The emails were not enough. Though the address list was growing into the thousands, the public dialogue lacked this kind of essential awareness.
So with the help of a witty graphic artist. . .
. . . and the theatrical guidance of the much-honored Utah Theatre actor and director Tony Larimer, and a script that was fresh off my printer -- and no budget -- I went onstage at the beautiful new Salt Lake City downtown library on October 14th, 2004.
It wasn’t about Bush-bashing or even Republican versus Democrat. American voters simply did not know the degree to which the media business, merged and bought out into but a few magnates, had strangled investigative journalism, even where it had once reigned most proudly.
CBS Anchor Dan Rather knew. On May 16, 2002, he told BBC NEWSNIGHT’s Madeleine Holt:
It's an obscene comparison but there was a time in South Africa when people would put flaming tyres around people's necks if they dissented. In some ways, the fear is that you will be neck-laced here, you will have a flaming tyre of lack of patriotism put around your neck. It's that fear that keeps journalists from asking the toughest of the tough questions and to continue to bore-in on the tough questions so often. Again, I'm humbled to say I do not except myself from this criticism.
[Note: This is the same BBC program where the great American investigative journalist Greg Palast, one of my core inspirations, had to go – outside the U.S. – to be heard.]
And when Rather tried to rise to the strength he had once exemplified, to shine a light on the obscenity of an arrogant man in power who was willing to sacrifice the lives of American sons and daughters, brothers and sisters, mothers and fathers – people who believed in patriotism and service – while in his own life, he had cheated his way out of facing any danger, and then had even cheated his way out of the little he was asked to do, in ways that should have met with courtmartial – Rather was thrown under the wheels by a corporation profitting from Bush policy.
And the man who brought him the infamous memos was publicly trashed.
Now that, for Rove, must have been the real Mission Accomplished. Three targets destroyed.
After all, the Bush family had it in for Rather since his 1988 interview with then Vice President George H.W. Bush, seeking to be President, at last. Bush was ready to discuss his candidacy for the Republican nomination, but Rather questioned him about his involvement in the Iran Contra criminal arms-trading operation.

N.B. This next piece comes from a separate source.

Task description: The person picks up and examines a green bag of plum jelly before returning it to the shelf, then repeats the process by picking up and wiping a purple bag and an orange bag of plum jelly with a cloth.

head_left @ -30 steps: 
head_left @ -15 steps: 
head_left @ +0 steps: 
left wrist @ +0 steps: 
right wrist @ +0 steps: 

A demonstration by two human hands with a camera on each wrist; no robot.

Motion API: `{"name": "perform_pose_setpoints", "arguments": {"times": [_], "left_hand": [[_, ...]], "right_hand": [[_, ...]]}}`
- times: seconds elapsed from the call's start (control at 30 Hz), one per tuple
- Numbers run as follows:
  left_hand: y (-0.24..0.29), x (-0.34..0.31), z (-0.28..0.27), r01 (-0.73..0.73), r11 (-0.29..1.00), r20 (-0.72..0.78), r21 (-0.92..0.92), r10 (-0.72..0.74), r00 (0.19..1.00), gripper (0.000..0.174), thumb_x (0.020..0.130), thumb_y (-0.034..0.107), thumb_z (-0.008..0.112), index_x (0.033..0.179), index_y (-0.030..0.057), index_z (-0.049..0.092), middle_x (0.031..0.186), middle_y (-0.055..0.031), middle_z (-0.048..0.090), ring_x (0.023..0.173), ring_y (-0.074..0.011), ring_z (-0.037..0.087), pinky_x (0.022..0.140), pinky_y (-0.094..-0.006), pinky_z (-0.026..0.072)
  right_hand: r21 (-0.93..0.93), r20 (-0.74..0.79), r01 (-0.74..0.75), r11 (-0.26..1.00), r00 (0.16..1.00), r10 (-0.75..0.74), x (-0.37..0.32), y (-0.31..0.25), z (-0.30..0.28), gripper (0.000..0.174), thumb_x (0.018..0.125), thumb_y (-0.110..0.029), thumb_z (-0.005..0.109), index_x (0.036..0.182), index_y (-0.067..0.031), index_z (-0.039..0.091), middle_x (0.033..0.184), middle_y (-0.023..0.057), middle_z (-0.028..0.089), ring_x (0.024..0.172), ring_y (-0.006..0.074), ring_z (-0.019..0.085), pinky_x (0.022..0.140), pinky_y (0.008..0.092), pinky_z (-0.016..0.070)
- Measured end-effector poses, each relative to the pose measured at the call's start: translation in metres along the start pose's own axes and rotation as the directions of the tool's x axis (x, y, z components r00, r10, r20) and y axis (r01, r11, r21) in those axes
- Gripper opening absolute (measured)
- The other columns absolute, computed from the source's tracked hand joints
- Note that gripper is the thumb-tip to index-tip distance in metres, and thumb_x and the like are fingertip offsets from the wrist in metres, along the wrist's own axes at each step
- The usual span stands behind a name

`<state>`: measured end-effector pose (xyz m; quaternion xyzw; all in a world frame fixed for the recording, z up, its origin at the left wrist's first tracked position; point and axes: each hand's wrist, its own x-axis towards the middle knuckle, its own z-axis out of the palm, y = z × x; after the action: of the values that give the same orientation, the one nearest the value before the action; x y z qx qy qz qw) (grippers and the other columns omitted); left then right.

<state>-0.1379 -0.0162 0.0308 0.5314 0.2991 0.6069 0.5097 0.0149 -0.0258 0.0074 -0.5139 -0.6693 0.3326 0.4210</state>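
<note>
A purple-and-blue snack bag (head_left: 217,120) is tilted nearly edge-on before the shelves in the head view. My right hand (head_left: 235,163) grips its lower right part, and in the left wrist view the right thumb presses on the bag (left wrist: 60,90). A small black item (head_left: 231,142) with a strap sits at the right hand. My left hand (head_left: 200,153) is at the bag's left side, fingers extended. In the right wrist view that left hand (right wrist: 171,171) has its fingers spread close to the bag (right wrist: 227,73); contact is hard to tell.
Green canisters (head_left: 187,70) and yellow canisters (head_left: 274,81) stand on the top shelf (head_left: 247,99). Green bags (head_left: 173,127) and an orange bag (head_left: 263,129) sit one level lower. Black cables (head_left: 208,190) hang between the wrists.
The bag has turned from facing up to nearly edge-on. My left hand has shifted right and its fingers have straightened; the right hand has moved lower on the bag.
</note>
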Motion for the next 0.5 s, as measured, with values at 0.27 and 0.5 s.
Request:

As for the man with the memos, that was Retired Lt. Col. Bill Burkett, who had witnessed both the 1997 phone call from Texas Governor Bush’s Chief of Staff Joe Albaugh 1997 requesting the scrubbing of the files of George W. Bush at the Texas Air National guard, and the actual scrubbing itself.
It was their public appearances for the book tour that prompted the anonymous phone call Burkett received from an Hispanic-sounding woman, calling herself Lucy, saying she had evidence she wanted him to have, memos from Bush’s commanding officer documenting his irresponsibility and the favoritism he was given.
The memos were later surreptitiously delivered to Burkett by an unidentified caucasian man without further information.